Что ж, они крепко хранят свои тайны. Проникнуть в них не так просто – тем они и держатся. И снова я шел по улице под презрительными взглядами пионеров-коммерсантов – пешеходы тут не в почете, настоящий покупатель всегда появляется на колесах.
Вечером, когда проезжали на машине, детские руки подставляли под свет фар красно-белые прямоугольники – купите «Марлборо»!
Впрочем, сюда приезжают не только за американскими сигаратами. Здесь можно купить если не все, то, по крайней мере, очень многое.
В любое время суток вам предложат бутылку водки, ящик чешского пива или коробку датского, баночного. На закуску – балык и осетровая икра, финские конфеты и печенье из Швейцарии. Для пополнения гардеро-ба – песцовые полушубки, обувь и одежда из Италии, Франции, Англии, Японии.
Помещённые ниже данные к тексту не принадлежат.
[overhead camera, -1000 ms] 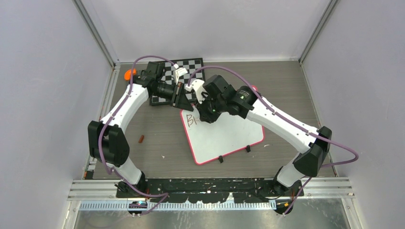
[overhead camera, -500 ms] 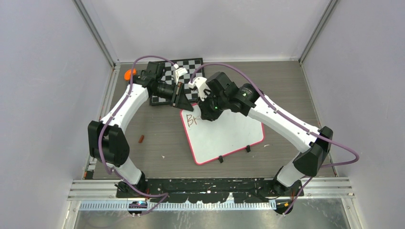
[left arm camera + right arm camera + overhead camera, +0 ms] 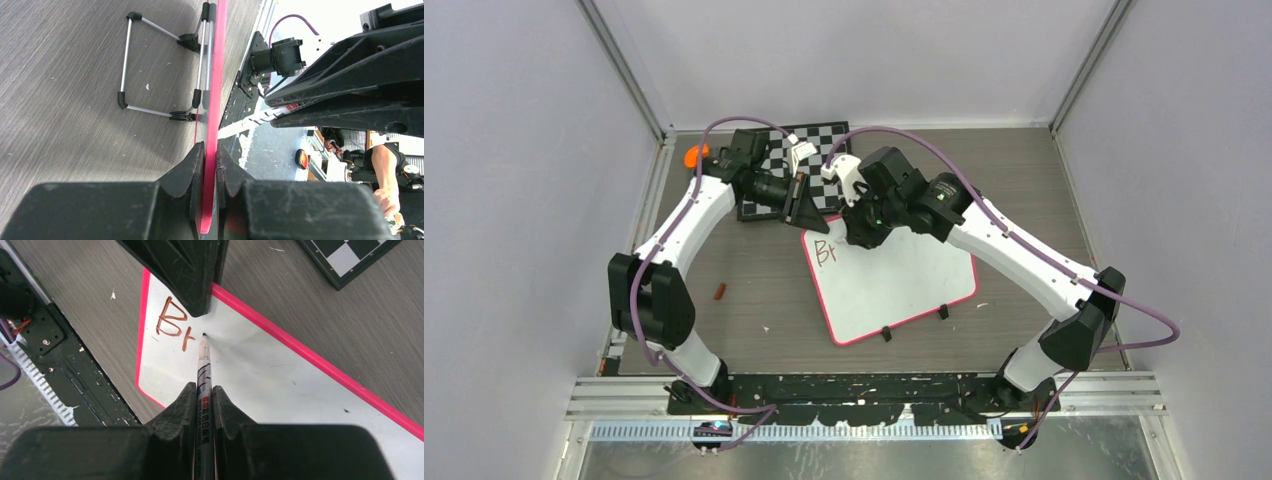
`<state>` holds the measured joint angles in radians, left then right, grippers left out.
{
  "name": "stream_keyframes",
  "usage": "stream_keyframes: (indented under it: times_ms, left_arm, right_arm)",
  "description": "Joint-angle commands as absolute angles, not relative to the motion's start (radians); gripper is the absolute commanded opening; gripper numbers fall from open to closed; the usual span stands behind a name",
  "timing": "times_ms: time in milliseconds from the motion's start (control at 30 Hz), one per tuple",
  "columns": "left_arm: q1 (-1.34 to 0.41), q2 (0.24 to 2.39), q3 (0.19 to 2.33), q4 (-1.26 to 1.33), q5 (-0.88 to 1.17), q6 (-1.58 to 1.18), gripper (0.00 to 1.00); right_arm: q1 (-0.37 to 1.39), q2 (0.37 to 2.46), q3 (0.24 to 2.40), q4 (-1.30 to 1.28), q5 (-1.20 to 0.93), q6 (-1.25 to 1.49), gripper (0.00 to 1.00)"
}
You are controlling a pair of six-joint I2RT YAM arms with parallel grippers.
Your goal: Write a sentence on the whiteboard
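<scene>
The whiteboard [image 3: 894,285] lies on the table, white with a pink-red rim [image 3: 215,75]. Of the sentence, only reddish-brown "Br" [image 3: 825,251] [image 3: 172,325] shows, at the board's far left corner. My left gripper [image 3: 807,215] [image 3: 210,150] is shut on the rim at that corner. My right gripper [image 3: 861,235] [image 3: 204,387] is shut on a white marker [image 3: 204,370], whose dark tip [image 3: 204,335] sits at the board's surface just right of the "r". The left gripper's black fingers [image 3: 190,270] stand close beyond the tip.
A black-and-white checkered board [image 3: 809,150] [image 3: 350,257] lies behind the whiteboard, under the left wrist. An orange object [image 3: 694,156] sits at the far left. A small brown piece [image 3: 719,291] lies left of the whiteboard. The board's wire stand [image 3: 150,65] rests on the table.
The right gripper with the marker has shifted a little right and farther back. The "r" after the "B" now shows whole. The left arm has not moved.
</scene>
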<state>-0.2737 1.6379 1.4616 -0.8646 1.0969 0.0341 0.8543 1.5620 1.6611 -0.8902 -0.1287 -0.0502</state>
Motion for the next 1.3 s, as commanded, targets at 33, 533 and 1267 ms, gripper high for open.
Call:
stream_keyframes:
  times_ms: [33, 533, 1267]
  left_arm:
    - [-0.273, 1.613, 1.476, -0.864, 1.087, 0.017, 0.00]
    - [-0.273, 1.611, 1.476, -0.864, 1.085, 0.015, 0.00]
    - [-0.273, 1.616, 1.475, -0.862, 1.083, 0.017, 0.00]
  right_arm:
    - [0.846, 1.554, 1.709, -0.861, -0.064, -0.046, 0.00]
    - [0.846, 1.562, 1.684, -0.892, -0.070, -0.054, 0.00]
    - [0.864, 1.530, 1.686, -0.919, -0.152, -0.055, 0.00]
Что же это такое? Откуда? Всего-навсего кусочек города, где преступность достигла угрожающего уровня.
«Я – сидел!» – с гордостью бьют себя кулаком в грудь те, кто успел побывать в местах не столь отдаленных. За спекуляцию много не дают: отсидев два-три года, «коммерсанты» снова возвращаются и возобновляют свои закрытые было «дела». Здесь они – уважаемые люди и нередко кумиры молодежи. Здесь, как и в других «трущобах» с их антисанитарией, нехваткой воды, теснотой и повышенной плотностью населения, очень быстро распространяются инфекционные заболевания. А эпидемия спекуляции распространяется еще быстрее.
Впрочем, кажется, что бороться со спекулянтами не так трудно: схватил за руку – и сажай! Однако мало только изловить нарушителя закона. Надо еще уличить его в скупке, перепродаже с целью наживы и в самой наживе. Если хоть одно звено выпадет, спекулянт останется безнаказанным. К этим общим трудностям борьбы прибавляются и местные, специфические. Опергруппу, которая приезжает на задержание, встречает обычно толпа. Женщины кричат и причитают, рвут на себе одежду и царапают свои лица, дети бросаются камнями, и в этой шумной неразберихе спекулянтам легко уйти через проходные дворы и проходные квартиры. Бывает, что задержать удается всего лишь нескольких инвалидов да сумасшедших – местных дурачков, которых спекулянты нанимают для сбыта мелких партий. Милиционеров и общественников знают в лицо, известие об их приближении разносится по толкучке с быстротой молнии.